El libro juega a ser un cosmos, un universo. Aparecen divinidades y entidades míticas: Ma'leiwa (creador), Juya (divinidad de la lluvia), Pülowui (voz que arrastra sombras), Joutai (viento), que estructuran el mundo físico y espiritual de los personajes. El wayuunaiki, que más que idioma, es forma de invocar lo invisible, de cantar la memoria, de nombrar lo que no se ve.

El territorio aparece como cuerpo mítico: tiene piel de jaguar, la sal arde, el horizonte piensa. El desierto, el mar y la salina son espacios animados, dotados de voluntad y memoria. Kaloina, Kanutshi, Tamaiwa, Waraane, Wuinkunat y Taluwa son personajes arquetípicos que representan roles míticos —la niña que canta, el pescador, la salinera, el pastor, el viajero, el heredero de la memoria— y entre todos y con nosotros, configuran una narrativa colectiva.
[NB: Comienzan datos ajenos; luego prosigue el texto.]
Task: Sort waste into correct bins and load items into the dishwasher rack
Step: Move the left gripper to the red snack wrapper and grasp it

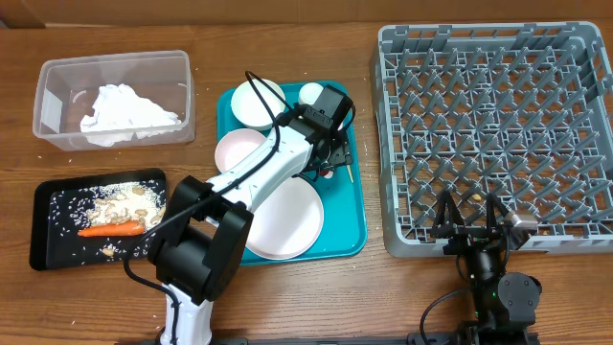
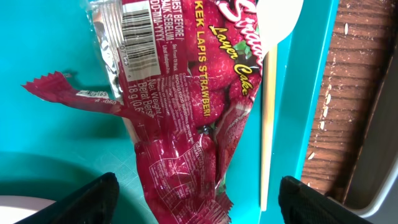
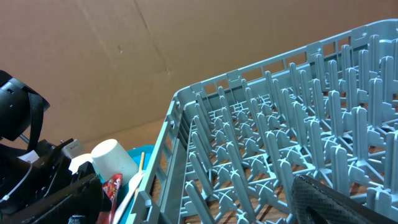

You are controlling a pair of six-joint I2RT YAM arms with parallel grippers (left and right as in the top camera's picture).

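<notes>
The red shiny wrapper [image 2: 186, 124] lies on the teal tray [image 2: 62, 143], between the spread fingers of my left gripper [image 2: 196, 199], which is open and just above it. A white fork [image 2: 277, 18] and a wooden chopstick [image 2: 267, 124] lie right of the wrapper. From overhead the left gripper [image 1: 330, 158] is over the tray's right side, near the cup [image 1: 311, 94], two bowls [image 1: 257, 103] [image 1: 239, 149] and the plate [image 1: 287, 220]. My right gripper [image 1: 474, 222] is open and empty at the grey rack's [image 1: 498, 125] front edge.
The clear tub [image 1: 115, 59] at the back left holds white napkins [image 1: 129, 115]. The black tray [image 1: 48, 230] at the left holds a carrot [image 1: 110, 229] and rice scraps [image 1: 124, 201]. Loose rice grains lie on the wood beside the teal tray.
</notes>
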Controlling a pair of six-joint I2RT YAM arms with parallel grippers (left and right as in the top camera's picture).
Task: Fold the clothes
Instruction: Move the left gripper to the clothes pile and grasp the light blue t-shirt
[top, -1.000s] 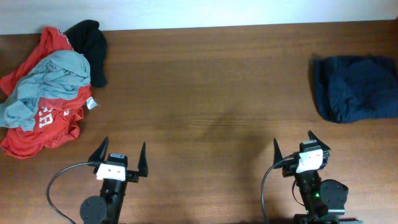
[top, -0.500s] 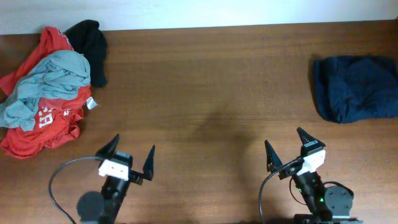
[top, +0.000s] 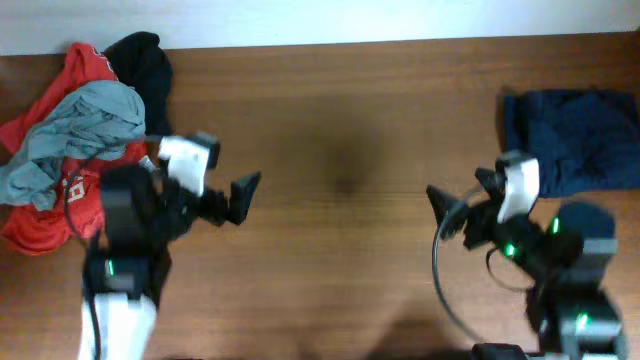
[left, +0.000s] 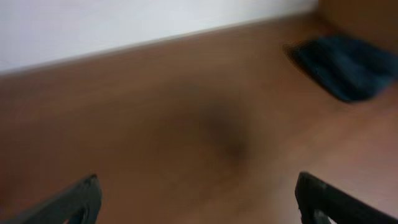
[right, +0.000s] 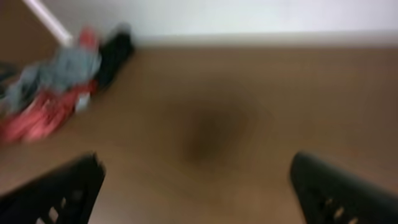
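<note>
The left gripper (top: 228, 200) is hanging over the table (top: 340, 110) with its jaws spread wide and empty, and the right gripper (top: 462, 198) is hanging likewise. The grey-blue T-shirt (top: 85, 125) is lying crumpled on red tees (top: 55, 215) at ten o'clock, touching a black garment (top: 147, 62). A navy garment (top: 570, 135) is sitting at two o'clock.

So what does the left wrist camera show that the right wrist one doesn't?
Only the left wrist view shows the navy garment, at the upper right of its picture. Only the right wrist view shows the pile of clothes at upper left, grey-blue over red with black beside it. Both show the bare brown table, the pale wall behind it, a dark shadow mid-table, and the camera's own open, empty pincer: left pincer, right pincer. Both views are blurred.
</note>
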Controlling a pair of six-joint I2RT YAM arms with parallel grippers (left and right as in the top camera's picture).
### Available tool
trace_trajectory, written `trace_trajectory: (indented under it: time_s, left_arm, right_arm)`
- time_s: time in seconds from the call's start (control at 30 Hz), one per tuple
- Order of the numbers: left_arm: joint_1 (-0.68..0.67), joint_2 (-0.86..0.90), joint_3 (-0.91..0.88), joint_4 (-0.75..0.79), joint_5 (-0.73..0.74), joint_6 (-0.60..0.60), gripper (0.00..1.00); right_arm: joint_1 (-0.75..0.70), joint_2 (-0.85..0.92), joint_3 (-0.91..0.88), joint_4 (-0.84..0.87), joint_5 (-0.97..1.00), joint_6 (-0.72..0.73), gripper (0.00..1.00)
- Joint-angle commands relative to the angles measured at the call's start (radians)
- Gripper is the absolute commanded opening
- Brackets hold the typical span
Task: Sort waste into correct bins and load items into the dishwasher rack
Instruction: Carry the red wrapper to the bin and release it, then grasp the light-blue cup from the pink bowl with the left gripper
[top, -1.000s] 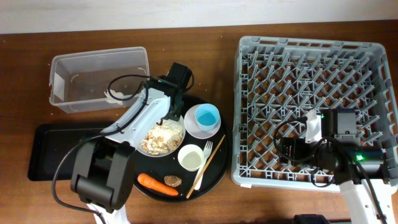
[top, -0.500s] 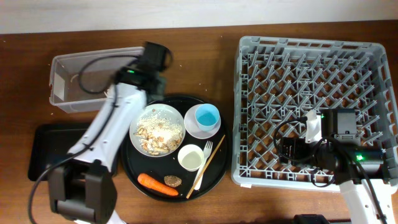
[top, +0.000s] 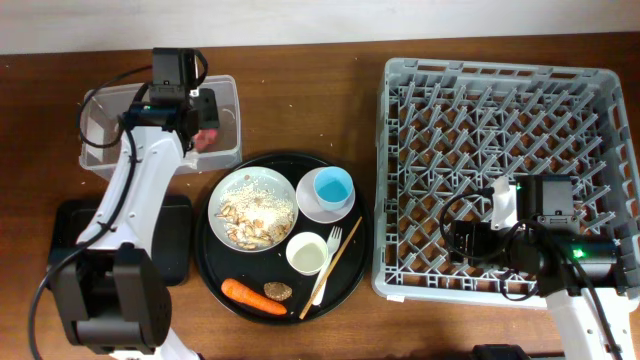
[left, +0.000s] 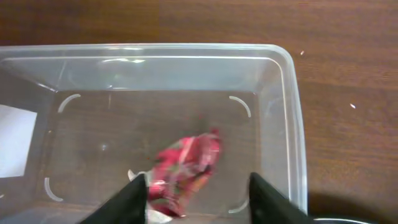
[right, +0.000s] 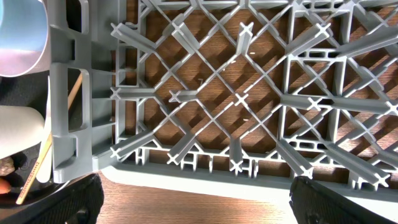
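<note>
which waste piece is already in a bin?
The red crinkled wrapper, in the clear tub under the open left gripper. The carrot, grains and brown piece are on the round black tray.

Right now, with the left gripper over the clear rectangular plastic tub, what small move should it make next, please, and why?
Probably lift the left gripper away from the clear rectangular plastic tub: its jaws stand apart and the red crinkled wrapper is within the tub's walls.

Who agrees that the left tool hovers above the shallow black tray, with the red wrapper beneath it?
Wrong in one respect: the left tool hovers above the clear tub, not the shallow black tray. The left wrist view shows the red wrapper beneath it, inside the tub.
</note>
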Motion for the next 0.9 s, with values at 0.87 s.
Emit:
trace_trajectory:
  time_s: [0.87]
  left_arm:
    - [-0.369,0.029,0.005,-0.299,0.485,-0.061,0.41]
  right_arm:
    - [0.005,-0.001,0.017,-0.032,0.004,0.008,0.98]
También se nombra el ciclo de vida, muerte y tránsito con Jepira, el lugar de descanso de los muertos. Se describe el lavado de huesos, el tránsito de los sueños, la comunicación entre vivos y muertos como parte de un orden cósmico. El libro no separa lo humano de lo natural ni lo cotidiano de lo mítico. Todo está entretejido: el juego infantil, el trabajo, el viaje, el canto, la guerra, la memoria. Un tejido poético y simbólico convierte el libro en una cosmogonía, donde la voz del poeta deviene médium entre mundos.

Es un paisaje total que va desde los niños jugando a sacudir el agua y a ser peces, a marcar sus huellas en la tierra blanca, hasta la guerra, hasta la última gota de sangre. Y sí, un orden visto desde afuera, pero que para traducirnos su totalidad se imbrica con las voces que nacen de lo hondo de la boca, que se tejen y urden con la suya: la de Cósimo, que como los wayuu también ha hecho sus viajes de ida y vuelta. No con una misma lengua, como el wayuu, sino con dos, entretejidas. Aunque sí —y he ahí lo conmovedor— con un mismo desierto y un mismo mar que ilumina, que no duerme, de verdes que no cesan. Un mar que ruge como una selva líquida, poderoso. Un mar que envuelve a la península como a una isla, y que llega a la tierra y la cubre de luz, salina y calina.

Se retoma desde la perspectiva de quien camina dormido hasta el horizonte, desde la sensibilidad que entreve —con voz de animal pequeño— algo semejante al silbido de un sueño, una versión más de aquella «salmuera humana del Caribe» de la que habló Gabriel García Márquez. Y la mención al narrador no ocurre aquí al voleo: Cósimo ha trazado un itinerario narrativo que también reconoce en La Guajira espacios limítrofes, insulares, donde la cultura wayuu y el mar configuran un mundo aparte.

En esa totalidad, en ese tejido de voces y distancias, hay un verso que sin duda lo toca a Cósimo en su transfiguración de migrante, de quien también viene de la lejanía y el espejismo:
“Un silencio grande —¿el poema?— viene del mar / siempre del mar.”